Mental health challenges

The team is also finding deep depression and mental health challenges are present amongst refugees and people seeking asylum, particularly the 9000-12,000 who were not found to be owed protection during the unfair and now abolished Fast-Track visa system process.

“They’ve basically been left behind with no real pathway to a visa or ability to live a life with dignity in Australia,” Karen explains.

“We are seeing them [refugees and people seeking asylum] lose hope. Experiences of depression, complex mental health challenges, homelessness and many other experiences of disadvantage are common. Men, women, children and families are suffering.

“I can’t do anything for them except pray for them, reassure them, support them and advocate for them. Advocacy is challenging, but we won’t give up, and, as Christians, we continue to reassure them of their value to us and to God. We speak gently and try to bring comfort and practical help, but we know they will have dark and depressive days because the situation is so difficult, overwhelming and frustrating. Their trauma is compounded, and disadvantage is perpetuated with long and punitive processes to prove they are owed protection rather than processes that focus on affording dignity and compassion. This culminates in feelings of intense uncertainty, fear, confusion and grief.

The Asylum Seeker and Refugee Service is also a specialised Doorways (Salvos emergency relief) centre. People can be assessed for gift cards, food, clothing, toiletries and children’s toys. Other necessities are also available for people to take home. A Doorways caseworker, a chaplaincy team and an Employment Plus Local service are also available.

Good news

Although the outlook for many people seeking asylum seems bleak, there is some good news.

“The happiest news I’ve had is that some of our people who were former asylum seekers who’d arrived by boat have been able to transition onto Resolution of Status visas,” Karen shared.

“After 12 months, people can then apply for citizenship. It’s a joyous moment when they come in here with their applications for Australian citizenship so that I, as a minister of religion, can sign and verify their photos.

“It’s really heartening and lovely to see that, after all this time, these people can finally apply for citizenship. But for most of the people we see, it would be a tremendous breakthrough if some sort of visa pathway could be found for them so they can continue their lives here with dignity in Australia.”



*“TSA submission on Migration Amendment (Removement and other measures) Bill 2024


The Salvation Army prepared a Submission to the Senate Legal and Constitutional Affairs Committee in response to the Migration Amendment (Removals and Other Measures) Bill 2024.

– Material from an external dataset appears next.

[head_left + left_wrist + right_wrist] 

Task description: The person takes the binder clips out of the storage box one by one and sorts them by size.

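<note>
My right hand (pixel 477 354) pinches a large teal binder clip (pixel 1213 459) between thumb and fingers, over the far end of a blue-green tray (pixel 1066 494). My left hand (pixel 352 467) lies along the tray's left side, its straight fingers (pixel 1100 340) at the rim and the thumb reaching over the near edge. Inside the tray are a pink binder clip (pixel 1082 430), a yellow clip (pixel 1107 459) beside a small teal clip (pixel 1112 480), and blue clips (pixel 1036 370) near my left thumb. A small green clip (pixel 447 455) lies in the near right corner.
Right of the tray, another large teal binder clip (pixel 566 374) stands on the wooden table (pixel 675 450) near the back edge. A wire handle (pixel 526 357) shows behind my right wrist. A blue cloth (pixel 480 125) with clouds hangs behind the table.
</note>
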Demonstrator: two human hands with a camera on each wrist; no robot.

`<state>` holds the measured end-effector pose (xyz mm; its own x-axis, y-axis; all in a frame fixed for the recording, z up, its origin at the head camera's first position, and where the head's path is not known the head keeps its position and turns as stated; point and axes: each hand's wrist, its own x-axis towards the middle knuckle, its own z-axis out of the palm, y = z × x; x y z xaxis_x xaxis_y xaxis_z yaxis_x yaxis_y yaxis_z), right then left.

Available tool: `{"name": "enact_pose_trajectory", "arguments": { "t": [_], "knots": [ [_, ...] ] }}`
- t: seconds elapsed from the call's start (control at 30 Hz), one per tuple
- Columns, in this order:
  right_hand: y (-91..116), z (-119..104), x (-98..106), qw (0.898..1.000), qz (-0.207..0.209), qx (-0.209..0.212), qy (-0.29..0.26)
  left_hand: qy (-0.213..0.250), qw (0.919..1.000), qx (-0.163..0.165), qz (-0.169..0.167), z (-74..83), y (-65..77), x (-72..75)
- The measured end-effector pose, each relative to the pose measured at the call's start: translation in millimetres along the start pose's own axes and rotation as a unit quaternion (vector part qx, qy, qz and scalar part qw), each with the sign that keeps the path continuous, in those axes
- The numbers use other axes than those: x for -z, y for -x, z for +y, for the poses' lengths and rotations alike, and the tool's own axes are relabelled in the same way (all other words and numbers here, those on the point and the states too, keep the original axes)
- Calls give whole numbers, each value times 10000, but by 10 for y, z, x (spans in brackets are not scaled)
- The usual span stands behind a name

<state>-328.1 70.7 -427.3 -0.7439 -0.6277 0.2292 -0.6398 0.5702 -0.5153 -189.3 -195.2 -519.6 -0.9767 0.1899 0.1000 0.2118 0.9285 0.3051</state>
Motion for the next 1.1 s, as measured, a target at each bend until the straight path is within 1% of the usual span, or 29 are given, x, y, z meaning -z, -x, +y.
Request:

The Salvation Army does not support this Bill and recommends that it not be passed. The Submission responds to the Bill and explores the following impacts of legislation for refugee and asylum seeker communities across Australia:

▪ Risk of refoulement for those with protection claims rejected through Fast-Track,

▪ Compounding trauma due to prolonged processes and family separation, and

▪ Exacerbating disadvantage through migration process barriers and criminalisation.